- Developer(s): Peter Harteg, now Gert Ebersbach
- Initial release: 15 April 2003
- Stable release: 5.15 / 2024-03-25; 19 months ago
- Operating system: Cross-platform
- Type: Content Management System
- License: GPLv3
- Website: www.cmsimple.org/en/

= CMSimple =

CMSimple is a free content management system. It aims to be simple, small and fast. As it is written in PHP it runs on Linux/Apache servers, or on Win32 with Apache or IIS. CMSimple is licensed under the terms of the GPL3.

CMSimple does not need a database as it writes page data directly to an HTML file on the web server. This simplifies installation and backups, and also makes CMSimple a low-cost option on web hosts which charge extra for database access. Configuration files and language files are also saved in a PHP file. Like many Content Management Systems, CMSimple offers a wide variety of plug-ins, including many made by third parties.

==Structure==

The look and feel of a CMSimple website is stored in a template file using HTML and CSS. This can be designed by the installer or selected from over 500 free templates available through CMSimple. Third-party designers can be commissioned to provide a unique template. All error messages and text strings are contained in a plain text file. These are available in many languages, and can be translated by the installer to match the user's dialect or language. If support is needed, the installer can make necessary changes on the user's low-spec machine or remotely.

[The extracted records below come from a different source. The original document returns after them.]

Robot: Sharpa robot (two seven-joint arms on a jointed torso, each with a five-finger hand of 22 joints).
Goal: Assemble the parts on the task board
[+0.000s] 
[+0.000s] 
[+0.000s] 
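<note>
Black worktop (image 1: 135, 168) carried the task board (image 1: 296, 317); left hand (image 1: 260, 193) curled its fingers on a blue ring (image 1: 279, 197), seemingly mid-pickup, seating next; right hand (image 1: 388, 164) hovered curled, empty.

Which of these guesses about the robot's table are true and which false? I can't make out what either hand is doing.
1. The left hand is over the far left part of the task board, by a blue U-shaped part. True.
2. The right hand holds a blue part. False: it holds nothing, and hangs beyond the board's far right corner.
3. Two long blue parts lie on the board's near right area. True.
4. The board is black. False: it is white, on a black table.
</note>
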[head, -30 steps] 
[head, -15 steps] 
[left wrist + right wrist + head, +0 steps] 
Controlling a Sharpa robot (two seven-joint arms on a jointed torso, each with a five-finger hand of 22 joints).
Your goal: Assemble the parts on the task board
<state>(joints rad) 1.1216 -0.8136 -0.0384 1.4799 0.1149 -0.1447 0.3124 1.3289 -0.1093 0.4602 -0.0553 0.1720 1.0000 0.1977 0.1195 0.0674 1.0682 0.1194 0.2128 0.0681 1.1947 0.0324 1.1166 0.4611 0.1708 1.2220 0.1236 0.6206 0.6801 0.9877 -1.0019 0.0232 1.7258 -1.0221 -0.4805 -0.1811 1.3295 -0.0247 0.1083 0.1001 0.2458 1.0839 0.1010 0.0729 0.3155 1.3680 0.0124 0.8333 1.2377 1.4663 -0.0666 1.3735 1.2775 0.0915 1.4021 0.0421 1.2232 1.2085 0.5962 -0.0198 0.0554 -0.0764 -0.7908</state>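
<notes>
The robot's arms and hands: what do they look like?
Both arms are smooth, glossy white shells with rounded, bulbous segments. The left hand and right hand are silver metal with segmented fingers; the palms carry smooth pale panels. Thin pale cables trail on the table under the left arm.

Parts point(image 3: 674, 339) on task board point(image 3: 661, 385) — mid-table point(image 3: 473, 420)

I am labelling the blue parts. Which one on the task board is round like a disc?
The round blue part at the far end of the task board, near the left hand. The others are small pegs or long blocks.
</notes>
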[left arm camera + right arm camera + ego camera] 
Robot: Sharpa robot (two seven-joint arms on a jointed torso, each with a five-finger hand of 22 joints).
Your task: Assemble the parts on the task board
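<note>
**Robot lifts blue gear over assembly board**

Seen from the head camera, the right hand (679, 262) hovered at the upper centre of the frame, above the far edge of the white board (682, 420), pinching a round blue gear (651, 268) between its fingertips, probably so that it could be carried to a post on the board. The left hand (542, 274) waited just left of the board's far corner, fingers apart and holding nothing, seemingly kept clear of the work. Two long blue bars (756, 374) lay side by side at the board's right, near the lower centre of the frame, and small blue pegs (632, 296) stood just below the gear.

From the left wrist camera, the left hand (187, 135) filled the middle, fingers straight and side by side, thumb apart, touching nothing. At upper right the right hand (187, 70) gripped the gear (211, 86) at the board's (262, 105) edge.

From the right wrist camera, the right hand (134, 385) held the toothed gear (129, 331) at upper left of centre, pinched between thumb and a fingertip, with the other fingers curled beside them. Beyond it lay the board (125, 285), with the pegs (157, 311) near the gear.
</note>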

A basic site, using a default template, can be uploaded to the server, configured and populated with pre-existing text within 20 minutes. Template customization takes more time, and requires knowledge of HTML and CSS. Several hundred templates are available at no cost.

==Licensing==

On 31 December 2009, CMSimple was released under the GPL. Previously, commercial licences were sold. When a visible link to CMSimple was kept on the website, then CMSimple was free to use, and the AGPL licence applied; when the link was removed a licence needed to be purchased. A community of users provide support through a forum and wiki. About 2500 licences were purchased as of December 2008.

==Support==

It is supported by a web forum and the former AGPL version by an archived web forum, with over 1000 participants. English is the principal language of communication but there are CMSimple communities in Denmark, Germany, France, Spain and Brazil. A book has been published in Danish, Byg et website, Britt Malka, ISBN 87-7843-711-3, and another one in Dutch CMSimple voor beginners, Emile Bastings, ISBN 978-90-815802-1-2.

== Forks ==

There are several CMSimple forks. Best-known are 'CMSimple_XH' and CMSimple '4.X.X'.
In 2009, 'CMSimple_XH 1.0' was released. In 2011, 'CMSimple_XH 1.5' was released.
In 2012, based on the 'CMSimple_XH 1.5.3' code, Gert Ebersbach releases his beta version of Fork 'CMSimpleCoAuthors', which is later renamed 'CMSimpleSubsites'.

After Peter Harteg stopped developing the original 'CMSimple' in 2012, Gert Ebersbach bought the rights to the brand and renamed CMSimpleSubsites to 'CMSimple 4.0'.

Three CMSimple forks are now available:
- 'CMSimple Classic' version 3.54, compatible with backward compatibility and supported by Preben Bjorn Biermann Madsen.
- 'CMSimple 5.x.x' from Gert Ebersbach
- 'CMSimple_XH 1.x.x' from independent community.